TASK OBJECTIVE: Retype the listing exactly; omit pictures.

SUPPLIED INFORMATION:
□ □ □ □ □

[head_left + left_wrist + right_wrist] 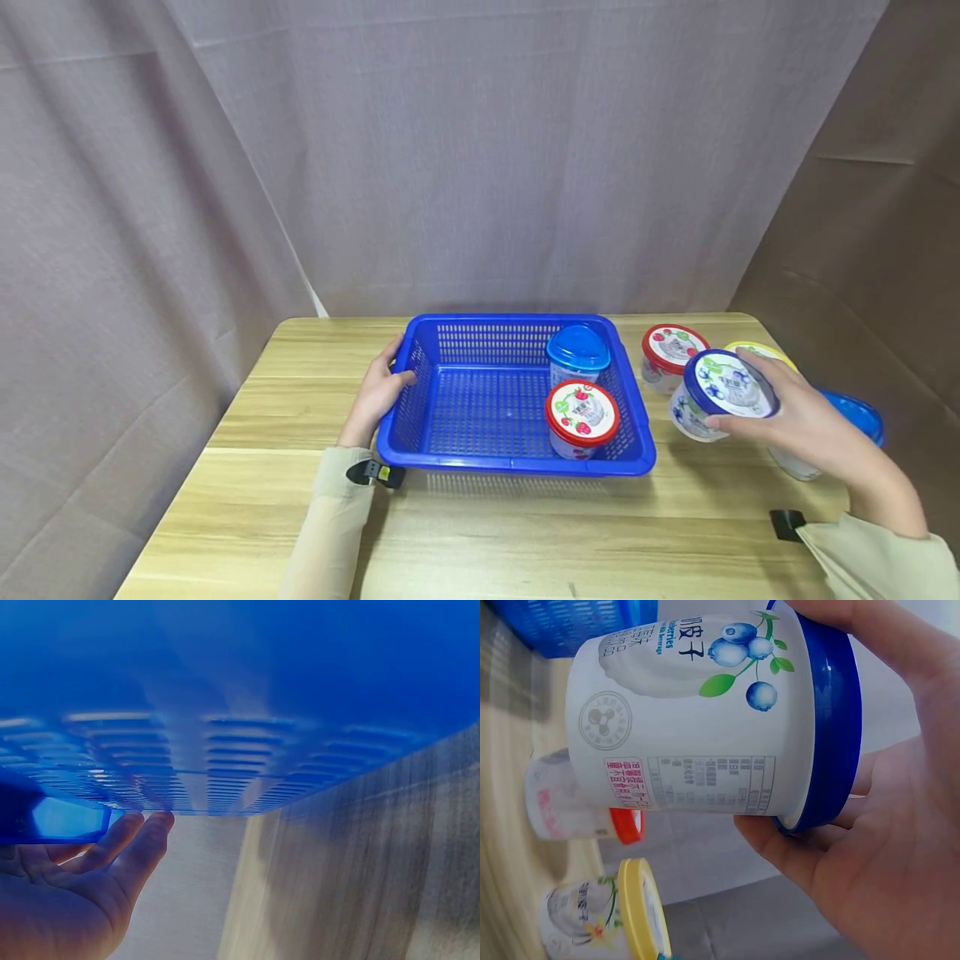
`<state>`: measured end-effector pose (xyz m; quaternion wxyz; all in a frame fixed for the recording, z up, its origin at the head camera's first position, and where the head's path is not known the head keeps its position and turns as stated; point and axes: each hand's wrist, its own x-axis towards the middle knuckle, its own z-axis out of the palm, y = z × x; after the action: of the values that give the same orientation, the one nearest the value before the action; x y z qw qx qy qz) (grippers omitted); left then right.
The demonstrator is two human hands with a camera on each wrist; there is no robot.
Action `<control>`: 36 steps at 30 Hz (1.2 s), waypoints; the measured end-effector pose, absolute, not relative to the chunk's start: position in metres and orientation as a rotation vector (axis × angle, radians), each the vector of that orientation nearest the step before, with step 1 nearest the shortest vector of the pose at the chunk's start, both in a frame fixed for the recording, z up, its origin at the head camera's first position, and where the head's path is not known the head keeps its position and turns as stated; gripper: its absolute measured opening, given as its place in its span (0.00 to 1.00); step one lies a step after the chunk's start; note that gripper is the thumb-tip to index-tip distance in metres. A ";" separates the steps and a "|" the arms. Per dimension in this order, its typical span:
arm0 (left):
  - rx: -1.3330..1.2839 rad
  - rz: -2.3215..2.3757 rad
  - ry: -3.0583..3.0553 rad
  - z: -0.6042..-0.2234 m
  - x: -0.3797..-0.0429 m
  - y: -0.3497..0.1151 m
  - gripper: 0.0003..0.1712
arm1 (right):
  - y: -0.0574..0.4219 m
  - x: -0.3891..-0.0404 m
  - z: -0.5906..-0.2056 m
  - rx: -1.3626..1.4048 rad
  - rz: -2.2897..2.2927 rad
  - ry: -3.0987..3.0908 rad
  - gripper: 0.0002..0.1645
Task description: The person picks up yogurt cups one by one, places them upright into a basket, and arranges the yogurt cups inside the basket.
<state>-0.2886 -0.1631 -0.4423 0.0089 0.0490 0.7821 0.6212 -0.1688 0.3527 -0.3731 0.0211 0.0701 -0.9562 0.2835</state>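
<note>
Right hand (813, 421) clamped on the blueberry tub (727, 387), which sits left of the palm, thumb at its near side and fingers at the far side, just right of the basket (517, 465). Left hand (377, 398) clamped on the basket's left rim; inside, a red-lidded tub (582, 414) stands before a blue-lidded container (577, 352). Beyond the held tub: second red-lidded tub (671, 354), yellow-lidded tub (592, 919); farthest, grey curtain (525, 167).

Perhaps a booth: grey drapes (510, 167), wooden table (525, 533).
</note>
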 end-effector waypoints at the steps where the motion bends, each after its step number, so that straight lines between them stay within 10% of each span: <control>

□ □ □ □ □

REPLY TO THE TASK:
[head_left + left_wrist + right_wrist] 
`<state>`: measured end-effector pose (xyz m; quaternion wxyz; all in a frame fixed for the recording, z up, its origin at the head camera's first position, and where the head's path is not known the head keeps its position and turns as stated; point and axes: each hand's wrist, its own x-axis towards the middle knuckle, its own z-axis out of the palm, y = z × x; after the action: of the values that give the same orientation, the one nearest the value before the action; x y z qw qx qy qz) (grippers omitted); left then right.
The demonstrator is two human hands with a camera on each wrist; there is no robot.
Action `<control>`: 36 steps at 30 Hz (1.2 s), waypoints; the measured end-effector pose, absolute, not relative to the chunk's start: position in metres and orientation as a rotation vector (axis × angle, radians), each the vector of that orientation nearest the step before, with step 1 nearest the shortest vector of the pose at the chunk's start, both in a frame fixed for the recording, z up, its origin at the head camera's first position, and where the head's path is not known the head keeps its position and turns as stated; gripper: its absolute measured opening, given as its place in its span (0.00 to 1.00); step one lies a step after the chunk's start; note that gripper is the thumb-tip to index-tip distance in metres. A ";" separates the steps and a "|" the arms. Per dimension in this order, its typical span:
arm0 (left):
  - rx: -1.3330..1.2839 rad
  - rz: -2.3215..2.3757 rad
  - ry: -3.0583..3.0553 rad
  - z: -0.6042..-0.2234 m
  - x: -0.3797..-0.0429 m
  - y: -0.3497..0.1151 m
  - gripper: 0.0003..0.1712
arm1 (right):
  - y: -0.0574..0.4219 m
  - x: -0.3891..-0.0404 m
  - z: -0.5906..-0.2056 m
  - rx: -1.3626..1.4048 rad
  - rz: -2.2897..2.2927 rad
  - ry: -3.0987..3.0908 rad
  - gripper: 0.0002..0.1645
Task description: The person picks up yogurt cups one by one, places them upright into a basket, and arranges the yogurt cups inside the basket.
<state>-0.2886 -0.1631 -0.4423 0.0089 0.0490 0.7821 0.6212 -0.1688 0.3527 -0.3731 0.0211 0.0701 -0.9562 0.2835</state>
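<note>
Right hand (813, 421) clamped on the blueberry tub (727, 387), which sits left of the palm, thumb at its near side and fingers at the far side, just right of the basket (517, 465). Left hand (377, 398) clamped on the basket's left rim; inside, a red-lidded tub (582, 414) stands before a blue-lidded container (577, 352). Beyond the held tub: second red-lidded tub (671, 354), yellow-lidded tub (592, 919); farthest, grey curtain (525, 167).

Perhaps a booth: grey drapes (510, 167), wooden table (525, 533).
</note>
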 end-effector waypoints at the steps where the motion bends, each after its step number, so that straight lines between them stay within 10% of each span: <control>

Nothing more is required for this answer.